Now, this is also the first book in the series where we actually see the face of the enemy Thomas has been fighting this whole time, and this is apparently done on purpose this way, because now that this war theatre is drawing to a close, we have to start thinking about what to do afterwards.  This involves shutting down the war ideology and re-humanizing your foe.  But along with it, you also have to start re-humanizing the people you've been fighting for, and that means recognizing that those people also have flaws.  This all progresses very logically and believably, and it really serves to buttress the main philosophical arguments that the book seems to be making.  Thomas is pretty tired of this war by now, and so is everyone else.  His only problem is that he doesn't really know what he can do to make sure nothing like it ever happens again.  People are people, you see, so maybe the only way to keep people from repeating their mistakes, being selfish, greedy, and all those other vices that keep ruining things, is to somehow improve on the basics of humanity.  But no one wants that to happen.  People like being the way they are, even if it involves constantly fucking things up for everyone.
I can't really go into too many more details without spoiling the plot, so I'll just finish by reiterating what I said in my Amazon.com review of this book, which is that at this point it's become clear that Thomas Longo is a sort of hybrid between Oliver Twist and Jean-Luc Picard, in that he starts out idealistic and innocent as can be, and he ends up still idealistic, but the innocence has been replaced by a supremely diplomatic, calculating personality who always knows what to do to keep things from totally falling apart.  He is, of course, far more belligerent than our dear Captain Picard, but that's the world Thomas lives in.  In a lot of ways these books are wish-fulfillment.  Thomas does all sorts of crazy theatrical things, constantly makes a spectacle of himself with his incredible feats of daring and courage, but always manages to be confused and resentful when people hand him boatloads of praise.  He's the most brilliant, powerful, cunning, and modest person you can possibly imagine, doing brilliant, powerful, cunning, and modest things throughout this whole series.  If you think about it on the surface, it's not particularly realistic, but in the context of the story it serves exactly the purpose it needs to, which is to make a statement.  Just like with Oliver Twist, this almost cartoonishly benevolent force that is Thomas Longo serves as a big exclamation point, starkly contrasted with everyone around him to show the reader, 'Hey, this is what I'm trying to tell you'.  It's so terrificly old-school, and yet the message you get from Thomas Longo is so terrificly modern.  It's great.
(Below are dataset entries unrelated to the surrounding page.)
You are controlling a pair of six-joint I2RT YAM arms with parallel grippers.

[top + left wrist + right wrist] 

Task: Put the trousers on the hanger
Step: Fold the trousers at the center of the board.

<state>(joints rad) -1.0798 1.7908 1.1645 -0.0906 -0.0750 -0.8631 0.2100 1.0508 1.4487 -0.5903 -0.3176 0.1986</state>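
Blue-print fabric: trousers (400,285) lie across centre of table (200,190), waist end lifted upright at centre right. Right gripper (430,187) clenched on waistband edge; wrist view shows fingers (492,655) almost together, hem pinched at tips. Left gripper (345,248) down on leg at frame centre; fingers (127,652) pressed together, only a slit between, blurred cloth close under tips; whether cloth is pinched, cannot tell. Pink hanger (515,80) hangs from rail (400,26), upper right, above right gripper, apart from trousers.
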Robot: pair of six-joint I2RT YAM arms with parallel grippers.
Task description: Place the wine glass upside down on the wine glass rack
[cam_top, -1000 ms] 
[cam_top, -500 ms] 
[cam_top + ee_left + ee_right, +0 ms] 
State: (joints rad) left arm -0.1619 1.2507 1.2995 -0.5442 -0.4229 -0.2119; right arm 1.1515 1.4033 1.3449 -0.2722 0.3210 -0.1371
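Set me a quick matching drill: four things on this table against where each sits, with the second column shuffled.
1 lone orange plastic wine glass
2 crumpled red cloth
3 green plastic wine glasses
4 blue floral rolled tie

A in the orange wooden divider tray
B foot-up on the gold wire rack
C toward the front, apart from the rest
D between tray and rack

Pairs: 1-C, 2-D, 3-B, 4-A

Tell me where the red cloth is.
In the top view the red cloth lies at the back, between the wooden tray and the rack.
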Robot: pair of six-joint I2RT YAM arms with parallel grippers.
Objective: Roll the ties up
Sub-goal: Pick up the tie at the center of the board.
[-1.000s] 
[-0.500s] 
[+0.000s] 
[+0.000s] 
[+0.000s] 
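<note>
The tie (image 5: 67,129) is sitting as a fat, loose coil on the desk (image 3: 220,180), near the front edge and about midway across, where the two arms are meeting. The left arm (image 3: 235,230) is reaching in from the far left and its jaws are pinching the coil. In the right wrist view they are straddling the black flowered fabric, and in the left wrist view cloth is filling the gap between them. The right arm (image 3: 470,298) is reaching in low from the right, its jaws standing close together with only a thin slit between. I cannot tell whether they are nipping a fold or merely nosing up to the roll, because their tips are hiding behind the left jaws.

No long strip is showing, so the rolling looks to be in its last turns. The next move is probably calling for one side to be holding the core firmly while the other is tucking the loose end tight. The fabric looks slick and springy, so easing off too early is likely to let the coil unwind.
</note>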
Anyway, that's it for this trilogy, so I'll look at some authors besides Mr. Geusz for the next few reviews (at least).  I'd suggest you guys read some of Mr. Geusz' books yourselves.  The writing is very straight-forward, and it's not super poetic, but he just puts so much time and research and thought into his books that they really do serve as really good examples of fiction.  The guy needs more love than he's getting.  Go give it to him.


I have three more books lined up now that I need to read for the next several reviews, but if anyone else has any suggestions of furry/anthro things they've read that they've either enjoyed, hated, or just about which they wanted to hear someone else's thoughts, let me know and I'll stick it on the list.  Happy reading.


----------



## Aldino (Apr 12, 2012)

1. Where can I find Mr. Geusz

2. This sounds suspiciously similar to a very popular anime call Ghost in the Shell: Stand Alone Complex. The cyber/human and internet/brain hookup is central to the story and I hope that he has not recieved any criticizm for this. Otherwise he sounds like a good author and if I can find him I will be sure to give him my two cents. 
Thank you for making this, its very interesting.


----------



## M. LeRenard (Apr 12, 2012)

Aldino said:


> 1. Where can I find Mr. Geusz


Most (or maybe all) of his books are available on Amazon.com, so just type his name in there and you'll find them for purchase.  Otherwise, anything else you might want to know can be found in this little blurb on the FWG website: http://sites.google.com/site/thefurrywritersguild/philgeusz



> 2. This sounds suspiciously similar to a very popular anime call Ghost in the Shell: Stand Alone Complex. The cyber/human and internet/brain hookup is central to the story and I hope that he has not recieved any criticizm for this. Otherwise he sounds like a good author and if I can find him I will be sure to give him my two cents.
> Thank you for making this, its very interesting.


I've seen Ghost in the Shell, and honestly, the connection never crossed my mind while I was reading this trilogy.  And anyway, in this it's actually a normal brain inside a robot body, not a brain downloaded into a computer loaded into a robot body like Kusanagi.  I guess there are a few thematic similarities (I recall the episode where Kusanagi learns how to fold a paper crane, and Thomas in this often struggles with the inflexibility of his body as well), but not too many.  And from my communications with him, I get the strong feeling that Mr. Geusz isn't the type to watch a lot of Japanese anime.


----------



## Aldino (Apr 12, 2012)

Marvelous! Shall I tell him that I was sent by Renard or are you not on a first name basis?


----------



## M. LeRenard (Apr 12, 2012)

Aldino said:


> Marvelous! Shall I tell him that I was sent by Renard or are you not on a first name basis?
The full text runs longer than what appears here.